Il n’y eut aucune collision, aucun mouvement incertain, aucune accélération trop longue qui n’aurait pas manqué d’incinérer le navire volant juste derrière. La formation se constitua aussi simplement et efficacement que dans les simulations d’entraînement. Le cuirassé Gisarme menait le cortège, nettoyait devant lui les débris dangereux, précédé par un feu nourri de lasers destinés à détruire les mines éventuelles, ou toute autre arme cinétique laissée sur leur route.

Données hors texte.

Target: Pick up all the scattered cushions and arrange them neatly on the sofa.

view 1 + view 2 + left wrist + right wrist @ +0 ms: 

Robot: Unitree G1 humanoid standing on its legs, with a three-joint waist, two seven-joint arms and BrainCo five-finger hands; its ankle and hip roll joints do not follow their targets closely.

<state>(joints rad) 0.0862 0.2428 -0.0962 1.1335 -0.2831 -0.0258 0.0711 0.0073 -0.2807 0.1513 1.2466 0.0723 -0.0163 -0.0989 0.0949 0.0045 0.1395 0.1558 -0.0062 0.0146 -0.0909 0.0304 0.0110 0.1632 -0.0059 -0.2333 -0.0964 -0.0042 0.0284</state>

Cela aussi, c’était un pari osé. Si le plan fonctionnait, ils réussiraient tous à passer en masse dans le sillage du Gisarme, comme un bélier transperçant une porte géante. S’il ne fonctionnait pas, le Gisarme heurterait un obstacle quelconque, et ses débris auraient raison des autres vaisseaux de la flotte. En théorie, il y avait des risques importants pour que cette dernière disparaisse tout entière dans une longue suite de collisions en cascade. Néanmoins, les simulations avaient démontré que les autres manœuvres possibles étaient encore plus dangereuses, car plus prévisibles par l’ennemi. Sans l’effet de surprise, toutefois, la stratégie du bélier aurait été quasi impossible à mettre en pratique.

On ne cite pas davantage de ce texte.